Exercise requirements: The whole listing is to be repeated exactly. Add nothing.

Given information:
════════════════════

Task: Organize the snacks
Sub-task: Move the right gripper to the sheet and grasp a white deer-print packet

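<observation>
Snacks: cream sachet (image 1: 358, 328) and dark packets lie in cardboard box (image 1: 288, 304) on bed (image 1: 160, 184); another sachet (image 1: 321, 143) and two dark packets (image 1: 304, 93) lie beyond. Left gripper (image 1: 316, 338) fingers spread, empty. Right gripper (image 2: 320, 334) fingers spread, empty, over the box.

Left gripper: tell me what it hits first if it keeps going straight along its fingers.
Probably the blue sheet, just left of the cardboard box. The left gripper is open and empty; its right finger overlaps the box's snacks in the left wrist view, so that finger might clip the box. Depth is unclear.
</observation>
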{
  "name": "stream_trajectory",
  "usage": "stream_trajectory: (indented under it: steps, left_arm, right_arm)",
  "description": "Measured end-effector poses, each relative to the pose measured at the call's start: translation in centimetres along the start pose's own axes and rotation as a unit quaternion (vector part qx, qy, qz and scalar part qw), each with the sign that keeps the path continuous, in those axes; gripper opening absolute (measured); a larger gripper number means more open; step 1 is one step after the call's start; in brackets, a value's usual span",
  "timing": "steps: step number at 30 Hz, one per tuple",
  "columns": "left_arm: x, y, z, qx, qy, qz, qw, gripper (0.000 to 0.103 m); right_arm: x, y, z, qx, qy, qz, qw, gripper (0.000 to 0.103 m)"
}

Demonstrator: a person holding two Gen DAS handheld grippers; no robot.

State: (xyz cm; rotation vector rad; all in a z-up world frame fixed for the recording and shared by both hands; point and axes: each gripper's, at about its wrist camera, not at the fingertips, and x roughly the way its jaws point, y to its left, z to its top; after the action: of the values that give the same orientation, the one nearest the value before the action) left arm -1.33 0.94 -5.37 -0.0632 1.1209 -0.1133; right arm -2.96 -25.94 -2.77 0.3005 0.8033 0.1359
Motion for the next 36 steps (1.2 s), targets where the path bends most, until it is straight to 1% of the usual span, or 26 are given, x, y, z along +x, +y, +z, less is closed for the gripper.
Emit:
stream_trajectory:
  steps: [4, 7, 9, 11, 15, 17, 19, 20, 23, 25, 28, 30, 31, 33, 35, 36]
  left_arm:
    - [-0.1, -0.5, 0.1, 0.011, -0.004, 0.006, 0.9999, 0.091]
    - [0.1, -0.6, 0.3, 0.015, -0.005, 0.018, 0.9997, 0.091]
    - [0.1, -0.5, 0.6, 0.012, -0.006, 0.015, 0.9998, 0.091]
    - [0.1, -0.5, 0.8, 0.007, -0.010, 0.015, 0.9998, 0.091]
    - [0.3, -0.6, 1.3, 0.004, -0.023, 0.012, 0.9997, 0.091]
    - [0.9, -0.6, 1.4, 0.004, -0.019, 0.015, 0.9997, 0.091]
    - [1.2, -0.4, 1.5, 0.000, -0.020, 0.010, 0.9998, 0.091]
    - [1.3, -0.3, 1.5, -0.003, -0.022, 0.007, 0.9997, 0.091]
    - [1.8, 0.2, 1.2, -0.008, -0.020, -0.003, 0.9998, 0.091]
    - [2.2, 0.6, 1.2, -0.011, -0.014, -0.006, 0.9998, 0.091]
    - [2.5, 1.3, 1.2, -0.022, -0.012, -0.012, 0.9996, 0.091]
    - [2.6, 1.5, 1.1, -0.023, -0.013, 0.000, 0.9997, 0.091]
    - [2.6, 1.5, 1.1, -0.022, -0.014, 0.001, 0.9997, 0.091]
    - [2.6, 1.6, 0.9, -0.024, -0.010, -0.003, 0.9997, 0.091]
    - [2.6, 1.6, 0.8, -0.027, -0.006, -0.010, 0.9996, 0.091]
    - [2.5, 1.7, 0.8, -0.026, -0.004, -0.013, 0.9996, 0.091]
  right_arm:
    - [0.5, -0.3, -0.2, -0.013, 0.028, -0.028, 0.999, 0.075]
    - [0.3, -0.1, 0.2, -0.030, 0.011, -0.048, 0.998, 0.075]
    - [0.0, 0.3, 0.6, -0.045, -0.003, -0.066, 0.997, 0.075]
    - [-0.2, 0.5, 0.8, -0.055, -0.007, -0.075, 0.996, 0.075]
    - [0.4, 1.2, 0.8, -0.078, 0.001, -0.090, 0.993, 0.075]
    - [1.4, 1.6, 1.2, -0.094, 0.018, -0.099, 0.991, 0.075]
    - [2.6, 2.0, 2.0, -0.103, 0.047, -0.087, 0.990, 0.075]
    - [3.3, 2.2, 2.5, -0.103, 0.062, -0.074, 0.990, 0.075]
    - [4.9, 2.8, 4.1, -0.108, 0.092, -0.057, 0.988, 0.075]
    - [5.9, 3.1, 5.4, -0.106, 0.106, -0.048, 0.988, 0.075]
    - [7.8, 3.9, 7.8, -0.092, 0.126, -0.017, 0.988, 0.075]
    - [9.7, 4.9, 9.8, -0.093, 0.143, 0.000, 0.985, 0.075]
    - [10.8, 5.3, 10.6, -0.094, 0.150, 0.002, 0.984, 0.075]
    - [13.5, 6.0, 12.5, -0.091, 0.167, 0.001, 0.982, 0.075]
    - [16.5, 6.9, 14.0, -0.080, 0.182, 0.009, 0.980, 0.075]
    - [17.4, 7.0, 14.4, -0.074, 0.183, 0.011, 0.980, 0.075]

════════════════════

Response for this exercise:
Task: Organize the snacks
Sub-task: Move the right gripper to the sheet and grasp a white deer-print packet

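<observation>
Snacks: cream sachet (image 1: 358, 328) and dark packets lie in cardboard box (image 1: 288, 304) on bed (image 1: 160, 184); another sachet (image 1: 321, 143) and two dark packets (image 1: 304, 93) lie beyond. Left gripper (image 1: 316, 338) fingers spread, empty. Right gripper (image 2: 320, 334) fingers spread, empty, over the box.

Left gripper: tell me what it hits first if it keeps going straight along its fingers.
Probably the blue sheet, just left of the cardboard box. The left gripper is open and empty; its right finger overlaps the box's snacks in the left wrist view, so that finger might clip the box. Depth is unclear.
</observation>
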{
  "name": "stream_trajectory",
  "usage": "stream_trajectory: (indented under it: steps, left_arm, right_arm)",
  "description": "Measured end-effector poses, each relative to the pose measured at the call's start: translation in centimetres along the start pose's own axes and rotation as a unit quaternion (vector part qx, qy, qz and scalar part qw), each with the sign that keeps the path continuous, in those axes; gripper opening absolute (measured); a larger gripper number means more open; step 1 is one step after the call's start; in brackets, a value's usual span",
  "timing": "steps: step number at 30 Hz, one per tuple",
  "columns": "left_arm: x, y, z, qx, qy, qz, qw, gripper (0.000 to 0.103 m); right_arm: x, y, z, qx, qy, qz, qw, gripper (0.000 to 0.103 m)"
}

Demonstrator: a person holding two Gen DAS handheld grippers; no robot.

State: (xyz cm; rotation vector rad; all in a z-up world frame fixed for the recording and shared by both hands; point and axes: each gripper's, at about its wrist camera, not at the fingertips, and x roughly the way its jaws point, y to its left, z to its top; after the action: of the values that give the same orientation, the one nearest the value before the action) left arm -1.33 0.94 -5.37 -0.0632 1.1209 -0.1133; right arm -2.96 -25.94 -2.77 0.3005 0.8033 0.1359
Motion for the next 36 steps (1.2 s), targets where the path bends most, until it is straight to 1% of the usual span, or 26 are given, x, y, z along +x, +y, +z, less is closed for the gripper.
Emit:
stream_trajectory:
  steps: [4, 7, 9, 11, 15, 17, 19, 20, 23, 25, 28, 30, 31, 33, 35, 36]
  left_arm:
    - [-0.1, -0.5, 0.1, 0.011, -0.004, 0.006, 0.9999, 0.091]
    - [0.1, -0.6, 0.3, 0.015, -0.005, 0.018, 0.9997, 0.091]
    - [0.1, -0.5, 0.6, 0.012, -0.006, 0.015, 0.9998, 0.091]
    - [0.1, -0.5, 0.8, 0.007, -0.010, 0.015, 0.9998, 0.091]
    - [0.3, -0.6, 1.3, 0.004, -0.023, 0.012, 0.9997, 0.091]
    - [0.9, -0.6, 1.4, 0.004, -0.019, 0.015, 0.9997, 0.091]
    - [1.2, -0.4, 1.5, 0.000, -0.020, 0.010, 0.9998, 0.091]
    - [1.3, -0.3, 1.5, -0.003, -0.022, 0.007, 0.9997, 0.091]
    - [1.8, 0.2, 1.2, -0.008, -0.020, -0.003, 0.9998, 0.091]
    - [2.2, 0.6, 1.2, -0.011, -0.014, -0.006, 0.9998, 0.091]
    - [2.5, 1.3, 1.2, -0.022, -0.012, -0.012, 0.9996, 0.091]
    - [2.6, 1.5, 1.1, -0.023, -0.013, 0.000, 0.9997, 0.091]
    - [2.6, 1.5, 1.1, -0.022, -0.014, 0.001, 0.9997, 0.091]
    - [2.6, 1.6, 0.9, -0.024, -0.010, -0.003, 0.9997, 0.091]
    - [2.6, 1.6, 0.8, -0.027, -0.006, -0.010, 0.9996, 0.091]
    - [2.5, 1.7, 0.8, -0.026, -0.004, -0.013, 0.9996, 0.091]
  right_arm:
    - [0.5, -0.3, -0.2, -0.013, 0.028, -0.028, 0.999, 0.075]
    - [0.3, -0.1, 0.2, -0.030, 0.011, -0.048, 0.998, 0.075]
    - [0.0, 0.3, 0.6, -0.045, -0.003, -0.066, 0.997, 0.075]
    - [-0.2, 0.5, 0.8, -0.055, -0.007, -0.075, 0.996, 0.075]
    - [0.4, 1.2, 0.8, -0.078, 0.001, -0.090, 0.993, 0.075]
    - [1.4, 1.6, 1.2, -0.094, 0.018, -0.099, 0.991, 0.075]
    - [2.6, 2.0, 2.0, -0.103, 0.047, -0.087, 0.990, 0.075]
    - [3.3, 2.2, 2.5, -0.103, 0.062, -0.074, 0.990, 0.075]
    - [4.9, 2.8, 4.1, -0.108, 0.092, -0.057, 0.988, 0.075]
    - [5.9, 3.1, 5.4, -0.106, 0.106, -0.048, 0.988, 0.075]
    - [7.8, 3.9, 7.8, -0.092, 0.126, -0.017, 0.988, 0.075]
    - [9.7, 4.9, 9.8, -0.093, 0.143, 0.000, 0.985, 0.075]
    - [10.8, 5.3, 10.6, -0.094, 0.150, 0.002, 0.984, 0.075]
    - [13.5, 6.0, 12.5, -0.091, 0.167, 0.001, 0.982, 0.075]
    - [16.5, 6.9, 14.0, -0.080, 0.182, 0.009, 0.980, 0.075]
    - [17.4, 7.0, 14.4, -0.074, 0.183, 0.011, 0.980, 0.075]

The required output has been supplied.